When the line containing "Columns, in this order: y" is found in the data below, copy it and each line after it through the line containing "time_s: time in", exactly and with no others.

[Items from a data source]

* * *

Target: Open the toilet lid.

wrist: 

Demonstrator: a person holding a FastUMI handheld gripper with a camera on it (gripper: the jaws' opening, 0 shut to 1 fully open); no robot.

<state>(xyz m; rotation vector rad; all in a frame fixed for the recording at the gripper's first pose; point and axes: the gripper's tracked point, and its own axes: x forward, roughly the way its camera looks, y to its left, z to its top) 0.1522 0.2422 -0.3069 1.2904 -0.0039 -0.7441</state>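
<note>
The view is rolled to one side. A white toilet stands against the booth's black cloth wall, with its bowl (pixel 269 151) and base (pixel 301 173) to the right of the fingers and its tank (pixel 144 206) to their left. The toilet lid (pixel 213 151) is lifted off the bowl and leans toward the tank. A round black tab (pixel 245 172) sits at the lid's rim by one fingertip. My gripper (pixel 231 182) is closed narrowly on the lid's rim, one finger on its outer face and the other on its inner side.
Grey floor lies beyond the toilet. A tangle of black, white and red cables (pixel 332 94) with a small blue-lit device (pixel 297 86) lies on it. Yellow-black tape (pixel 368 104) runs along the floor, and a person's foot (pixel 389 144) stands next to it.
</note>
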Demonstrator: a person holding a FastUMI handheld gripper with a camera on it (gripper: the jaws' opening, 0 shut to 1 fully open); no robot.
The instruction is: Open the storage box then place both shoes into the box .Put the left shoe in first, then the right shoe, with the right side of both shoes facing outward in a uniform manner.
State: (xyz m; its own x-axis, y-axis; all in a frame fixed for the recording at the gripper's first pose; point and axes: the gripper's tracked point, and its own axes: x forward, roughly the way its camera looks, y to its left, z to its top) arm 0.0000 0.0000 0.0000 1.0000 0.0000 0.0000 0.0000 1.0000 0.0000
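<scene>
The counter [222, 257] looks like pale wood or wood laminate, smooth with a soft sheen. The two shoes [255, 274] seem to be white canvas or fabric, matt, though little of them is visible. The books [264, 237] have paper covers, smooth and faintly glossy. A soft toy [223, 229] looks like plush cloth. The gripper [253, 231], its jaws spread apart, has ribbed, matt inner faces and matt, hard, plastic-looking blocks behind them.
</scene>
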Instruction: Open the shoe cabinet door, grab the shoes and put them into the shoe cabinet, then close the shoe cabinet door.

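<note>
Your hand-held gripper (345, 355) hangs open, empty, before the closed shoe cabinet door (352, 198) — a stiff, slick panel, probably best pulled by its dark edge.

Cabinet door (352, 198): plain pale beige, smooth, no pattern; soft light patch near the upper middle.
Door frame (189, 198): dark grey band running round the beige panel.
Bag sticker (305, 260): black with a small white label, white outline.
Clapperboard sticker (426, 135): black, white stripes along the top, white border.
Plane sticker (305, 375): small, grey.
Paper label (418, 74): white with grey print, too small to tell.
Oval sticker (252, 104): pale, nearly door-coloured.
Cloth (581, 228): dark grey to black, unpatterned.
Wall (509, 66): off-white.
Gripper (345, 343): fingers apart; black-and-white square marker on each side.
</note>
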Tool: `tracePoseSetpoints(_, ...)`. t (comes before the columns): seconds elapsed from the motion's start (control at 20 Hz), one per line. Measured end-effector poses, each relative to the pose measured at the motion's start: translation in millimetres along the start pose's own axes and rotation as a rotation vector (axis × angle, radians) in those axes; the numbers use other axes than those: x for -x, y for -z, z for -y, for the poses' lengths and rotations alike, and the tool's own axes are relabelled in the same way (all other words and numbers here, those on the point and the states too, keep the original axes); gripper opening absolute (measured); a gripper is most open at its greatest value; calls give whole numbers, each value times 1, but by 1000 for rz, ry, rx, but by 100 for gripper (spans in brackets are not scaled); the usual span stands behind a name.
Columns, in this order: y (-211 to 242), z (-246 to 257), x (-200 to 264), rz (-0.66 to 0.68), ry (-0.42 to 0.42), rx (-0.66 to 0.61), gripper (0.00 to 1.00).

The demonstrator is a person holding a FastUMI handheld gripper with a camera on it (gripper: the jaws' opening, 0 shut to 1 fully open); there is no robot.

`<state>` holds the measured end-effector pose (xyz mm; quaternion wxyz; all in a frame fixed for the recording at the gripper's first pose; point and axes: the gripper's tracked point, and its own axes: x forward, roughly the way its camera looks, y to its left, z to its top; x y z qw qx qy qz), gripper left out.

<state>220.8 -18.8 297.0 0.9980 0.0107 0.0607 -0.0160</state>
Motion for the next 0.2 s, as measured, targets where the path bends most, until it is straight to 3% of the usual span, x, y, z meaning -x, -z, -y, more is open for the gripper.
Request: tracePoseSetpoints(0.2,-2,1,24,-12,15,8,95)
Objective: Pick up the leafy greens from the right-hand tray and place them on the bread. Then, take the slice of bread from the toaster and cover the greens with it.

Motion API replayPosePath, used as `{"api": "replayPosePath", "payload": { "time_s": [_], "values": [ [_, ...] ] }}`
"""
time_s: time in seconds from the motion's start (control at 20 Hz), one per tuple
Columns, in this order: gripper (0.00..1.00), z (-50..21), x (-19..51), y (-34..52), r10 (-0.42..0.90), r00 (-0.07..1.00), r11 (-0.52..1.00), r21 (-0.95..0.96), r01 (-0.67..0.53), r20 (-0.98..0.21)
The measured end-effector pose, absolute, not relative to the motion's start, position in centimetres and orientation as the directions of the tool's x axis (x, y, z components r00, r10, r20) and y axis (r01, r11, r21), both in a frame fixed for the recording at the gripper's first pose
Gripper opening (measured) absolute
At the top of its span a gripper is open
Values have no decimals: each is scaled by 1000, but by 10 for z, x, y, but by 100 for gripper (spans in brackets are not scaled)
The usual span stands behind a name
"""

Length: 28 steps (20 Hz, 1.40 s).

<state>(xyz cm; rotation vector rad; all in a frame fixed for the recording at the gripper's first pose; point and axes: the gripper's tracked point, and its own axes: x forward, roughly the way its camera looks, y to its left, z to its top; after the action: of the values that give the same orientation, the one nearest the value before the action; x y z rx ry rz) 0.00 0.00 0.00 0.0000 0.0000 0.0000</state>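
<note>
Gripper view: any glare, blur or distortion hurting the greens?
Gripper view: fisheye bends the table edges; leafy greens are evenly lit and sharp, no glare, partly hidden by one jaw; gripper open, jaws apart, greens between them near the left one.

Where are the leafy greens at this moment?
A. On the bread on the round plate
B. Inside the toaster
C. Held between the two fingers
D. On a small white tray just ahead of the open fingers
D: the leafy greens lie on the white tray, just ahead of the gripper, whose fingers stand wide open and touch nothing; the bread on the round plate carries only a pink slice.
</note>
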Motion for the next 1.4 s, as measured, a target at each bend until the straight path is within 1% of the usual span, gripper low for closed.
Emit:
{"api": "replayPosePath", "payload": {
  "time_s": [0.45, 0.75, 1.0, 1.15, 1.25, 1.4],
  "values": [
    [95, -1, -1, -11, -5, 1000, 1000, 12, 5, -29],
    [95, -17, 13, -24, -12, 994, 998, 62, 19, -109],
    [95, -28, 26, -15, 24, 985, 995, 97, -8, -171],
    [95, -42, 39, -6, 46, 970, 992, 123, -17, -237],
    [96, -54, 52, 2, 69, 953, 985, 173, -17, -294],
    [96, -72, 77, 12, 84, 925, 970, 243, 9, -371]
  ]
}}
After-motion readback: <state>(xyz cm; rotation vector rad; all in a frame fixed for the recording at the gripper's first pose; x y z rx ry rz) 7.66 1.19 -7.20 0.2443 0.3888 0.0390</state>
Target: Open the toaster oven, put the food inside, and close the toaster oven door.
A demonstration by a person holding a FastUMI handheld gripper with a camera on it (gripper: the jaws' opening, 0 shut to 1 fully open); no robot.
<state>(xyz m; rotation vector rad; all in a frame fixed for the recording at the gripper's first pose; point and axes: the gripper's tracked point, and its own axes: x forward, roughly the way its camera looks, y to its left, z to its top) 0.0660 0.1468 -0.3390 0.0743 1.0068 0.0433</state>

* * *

• [Answer to this task]:
Columns, in this order: y (-211 to 242), z (-246 to 257), x (-200 to 264), rz (-0.66 to 0.68), ry (-0.42 to 0.42), rx (-0.66 to 0.61), gripper (0.00 to 1.00).

The demonstrator is a person holding a FastUMI handheld gripper with a camera on it (gripper: the jaws' opening, 0 shut to 1 fully open); there is no robot.

`<state>` holds the measured end-effector pose (xyz mm; quaternion wxyz; all in a frame fixed for the recording at the gripper's first pose; point and axes: the gripper's tracked point, and its own axes: x forward, roughly the way its camera looks, y to its left, z to its top; x y z qw qx qy qz), gripper left out.

<state>220.8 -18.8 297.0 0.9980 0.0107 0.0607 -0.0160</state>
Motion for the next 0.2 s, as measured, targets where the path bends most, until it is straight to 3% of the usual span, x, y, z meaning -x, -z, -y, more is open for the gripper.
Request: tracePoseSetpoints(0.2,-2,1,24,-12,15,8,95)
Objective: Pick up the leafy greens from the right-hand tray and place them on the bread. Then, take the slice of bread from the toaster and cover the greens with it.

Motion API replayPosePath, used as `{"api": "replayPosePath", "payload": { "time_s": [_], "values": [ [_, ...] ] }}`
"""
time_s: time in seconds from the motion's start (control at 20 Hz), one per tuple

Work on this exercise is now complete.